If exact message matching is brittle, at least assert the error type and key context.


Tolerance guidance

Use strict tolerances where possible:

  • f64: tighter (1e-8 to 1e-12 depending on op)
  • f32: moderate (1e-4 to 1e-6)
  • complex/math-heavy transforms: choose practical tolerance and document why

Avoid very loose tolerances unless truly necessary. If a loose tolerance is required, add a short rationale in the test message.


Determinism guidance

For random-based tests:

  • prefer fixed inputs over random where possible,
  • if randomness is needed, use deterministic generation patterns or compare invariant properties,
  • avoid flaky tests caused by unstable random assumptions.
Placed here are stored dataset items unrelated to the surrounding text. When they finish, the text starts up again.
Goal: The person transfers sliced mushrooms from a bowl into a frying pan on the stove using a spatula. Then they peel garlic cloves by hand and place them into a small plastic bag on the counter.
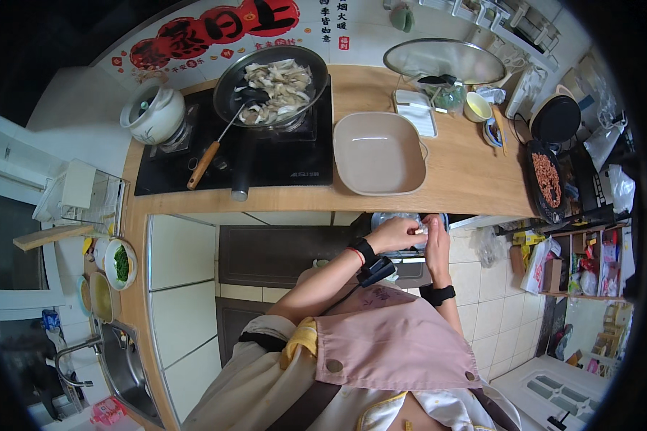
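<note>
My left hand and my right hand are close together below the counter's front edge, over an opened drawer. Between their fingers is a small pale item, too small to name; the left fingers are closed on it and the right fingers touch beside it. Clear plastic shows behind the hands in the drawer. On the counter above them sits a beige square basin. Left of it, a frying pan on the black cooktop holds sliced mushrooms and a wooden-handled spatula.
A glass lid stands upright behind a white tray. An open electric griddle with reddish food is at the right. A white lidded pot stands left of the pan. Bowls, including one of greens, line the left counter near the sink.
</note>
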The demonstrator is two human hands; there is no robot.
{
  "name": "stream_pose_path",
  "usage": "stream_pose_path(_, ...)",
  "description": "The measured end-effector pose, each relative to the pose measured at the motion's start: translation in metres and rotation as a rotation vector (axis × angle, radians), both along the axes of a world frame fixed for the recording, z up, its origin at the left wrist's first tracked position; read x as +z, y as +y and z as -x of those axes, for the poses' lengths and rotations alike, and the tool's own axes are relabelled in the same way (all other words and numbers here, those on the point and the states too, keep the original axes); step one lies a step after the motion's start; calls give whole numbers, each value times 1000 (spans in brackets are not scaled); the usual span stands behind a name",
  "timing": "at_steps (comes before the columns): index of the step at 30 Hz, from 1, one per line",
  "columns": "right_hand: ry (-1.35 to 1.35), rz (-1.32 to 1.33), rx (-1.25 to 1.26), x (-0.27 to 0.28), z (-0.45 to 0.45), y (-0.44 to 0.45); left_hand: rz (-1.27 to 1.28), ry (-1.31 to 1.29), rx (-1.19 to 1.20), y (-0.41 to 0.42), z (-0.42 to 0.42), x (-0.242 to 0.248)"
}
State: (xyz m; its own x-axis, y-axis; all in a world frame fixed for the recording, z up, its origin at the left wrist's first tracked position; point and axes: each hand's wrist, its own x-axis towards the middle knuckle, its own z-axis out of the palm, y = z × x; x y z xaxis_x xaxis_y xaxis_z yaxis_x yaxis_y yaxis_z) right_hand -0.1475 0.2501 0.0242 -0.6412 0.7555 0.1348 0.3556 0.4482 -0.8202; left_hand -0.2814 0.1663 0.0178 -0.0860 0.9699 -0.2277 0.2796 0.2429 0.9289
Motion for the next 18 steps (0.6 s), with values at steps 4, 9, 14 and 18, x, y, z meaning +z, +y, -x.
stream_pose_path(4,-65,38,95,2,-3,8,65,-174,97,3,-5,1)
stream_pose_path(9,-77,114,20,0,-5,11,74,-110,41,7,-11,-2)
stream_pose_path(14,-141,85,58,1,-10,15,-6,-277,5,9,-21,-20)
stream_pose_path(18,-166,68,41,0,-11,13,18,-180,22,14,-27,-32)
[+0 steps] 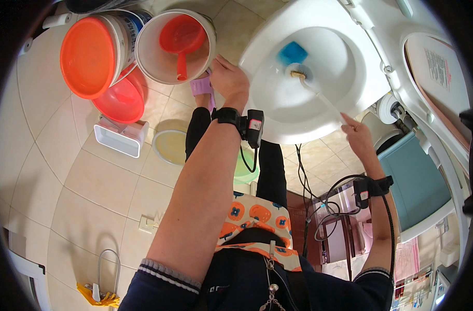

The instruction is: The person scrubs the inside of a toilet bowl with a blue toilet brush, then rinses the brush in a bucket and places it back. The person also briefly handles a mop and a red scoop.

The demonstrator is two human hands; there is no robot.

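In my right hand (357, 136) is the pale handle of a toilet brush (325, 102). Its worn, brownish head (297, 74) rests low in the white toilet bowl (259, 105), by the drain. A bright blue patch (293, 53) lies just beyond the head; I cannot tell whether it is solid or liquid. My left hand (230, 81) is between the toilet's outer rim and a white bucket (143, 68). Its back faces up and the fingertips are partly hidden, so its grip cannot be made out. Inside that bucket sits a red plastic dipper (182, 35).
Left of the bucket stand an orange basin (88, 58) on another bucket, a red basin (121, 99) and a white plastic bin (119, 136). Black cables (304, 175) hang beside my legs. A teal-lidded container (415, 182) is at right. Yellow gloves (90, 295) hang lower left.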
Performance-sensitive tests

Unit tests should prioritize correctness, not microbenchmarking.

For performance checks:

  • keep benchmark-style code in benchmark/,
  • avoid strict timing assertions in CI tests,
  • if needed, test algorithmic behavior (e.g., output shape, monotonicity, complexity-safe constraints) rather than elapsed time.

CI expectations

CI runs tests by category and expects:

  • formatting clean,
  • all test scripts pass,
  • no dependency on local-only files/paths.

Before opening a PR:

  1. pixi run format
  2. pixi run test
  3. verify your new tests are discovered and executed

Common mistakes to avoid

  • adding tests without def main() discovery runner,
  • writing tests that depend on local machine state,
  • comparing floats with exact equality when approximation is required,
  • skipping negative/error cases,
  • adding huge tests that are slow without necessity,
  • placing tests in the wrong test directory.

  • Added tests for new behavior
  • Added tests for invalid/error path
  • Compared against NumPy reference when applicable
  • Covered at least one edge case
  • Ran pixi run final
  • Ensured test file follows discovery pattern

Future improvements (tracked as follow-up work)

  • add dedicated matrix comparison helpers (check_matrix, check_matrix_is_close),
  • make tolerance configurable in helper functions,
  • improve diagnostics for failed comparisons (shape/dtype diff summary),
  • add a lightweight testing FAQ for common contributor issues.